● **EXERCISE GOAL**:
Print the material below exactly as it stands, please, from its first line to the line holding "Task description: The", with no pictures.
◇ ◇ ◇ ◇ ◇ ◇ ◇
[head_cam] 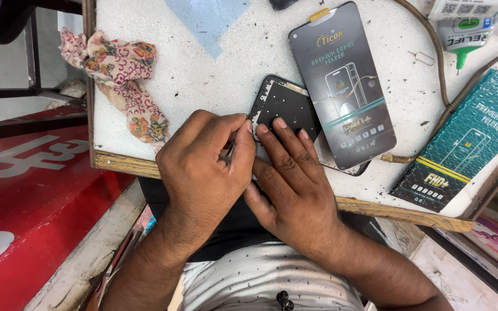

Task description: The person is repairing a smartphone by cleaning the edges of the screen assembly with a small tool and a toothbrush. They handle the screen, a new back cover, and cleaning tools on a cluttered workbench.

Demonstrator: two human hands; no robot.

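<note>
Two hands meet over one corner of the black rectangular phone frame (286,106), which lies flat near the counter's front edge. The fingers (243,138) of my left hand (203,167) are pinched shut at the frame's rim; something thin may sit between thumb and forefinger, but I cannot tell what. My right hand (295,184) lies open, its fingers (280,135) spread flat on the frame, I judge to pin it down so it does not slide while the other hand picks at the edge.

Partly over the frame's far side rests a dark glossy replacement screen panel with a printed cover film (344,80). Toward the right edge of the white speckled counter (203,75) sits a teal bubble-wrapped packet (468,138), with a braided brown cable (442,86) curving past it and a white glue bottle with a green nozzle (462,29) at the far right corner. A floral patterned cloth (122,80) hangs over the left edge.
</note>
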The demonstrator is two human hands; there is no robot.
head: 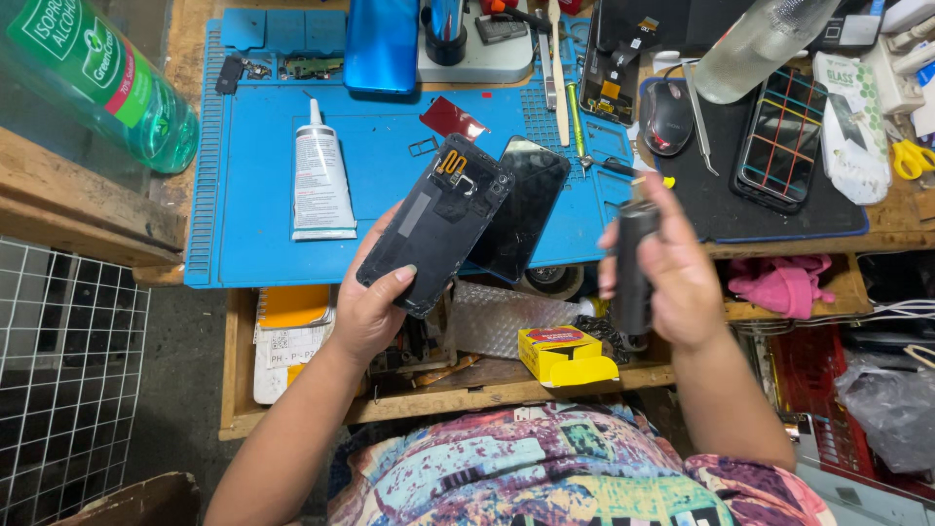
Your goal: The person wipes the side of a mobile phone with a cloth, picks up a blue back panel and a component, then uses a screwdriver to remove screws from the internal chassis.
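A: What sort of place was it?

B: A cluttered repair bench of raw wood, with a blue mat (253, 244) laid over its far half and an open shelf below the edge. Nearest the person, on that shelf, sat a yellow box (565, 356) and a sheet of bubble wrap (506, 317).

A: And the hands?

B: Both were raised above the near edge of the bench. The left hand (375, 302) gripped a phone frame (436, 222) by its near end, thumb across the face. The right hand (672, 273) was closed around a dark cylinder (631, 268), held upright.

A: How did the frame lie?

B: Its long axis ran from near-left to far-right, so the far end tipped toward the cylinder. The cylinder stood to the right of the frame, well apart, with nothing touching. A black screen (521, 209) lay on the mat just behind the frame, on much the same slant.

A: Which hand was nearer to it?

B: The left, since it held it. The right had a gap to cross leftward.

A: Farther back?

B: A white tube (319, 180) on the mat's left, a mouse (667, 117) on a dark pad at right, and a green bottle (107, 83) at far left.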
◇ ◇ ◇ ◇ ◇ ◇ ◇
● **ANSWER SECTION**:
[head_cam] 

Task description: The person is repairing a smartphone by cleaning the edges of the screen assembly with a small tool and a toothbrush. They handle the screen, a new back cover, and cleaning tools on a cluttered workbench.

That wraps up the exercise.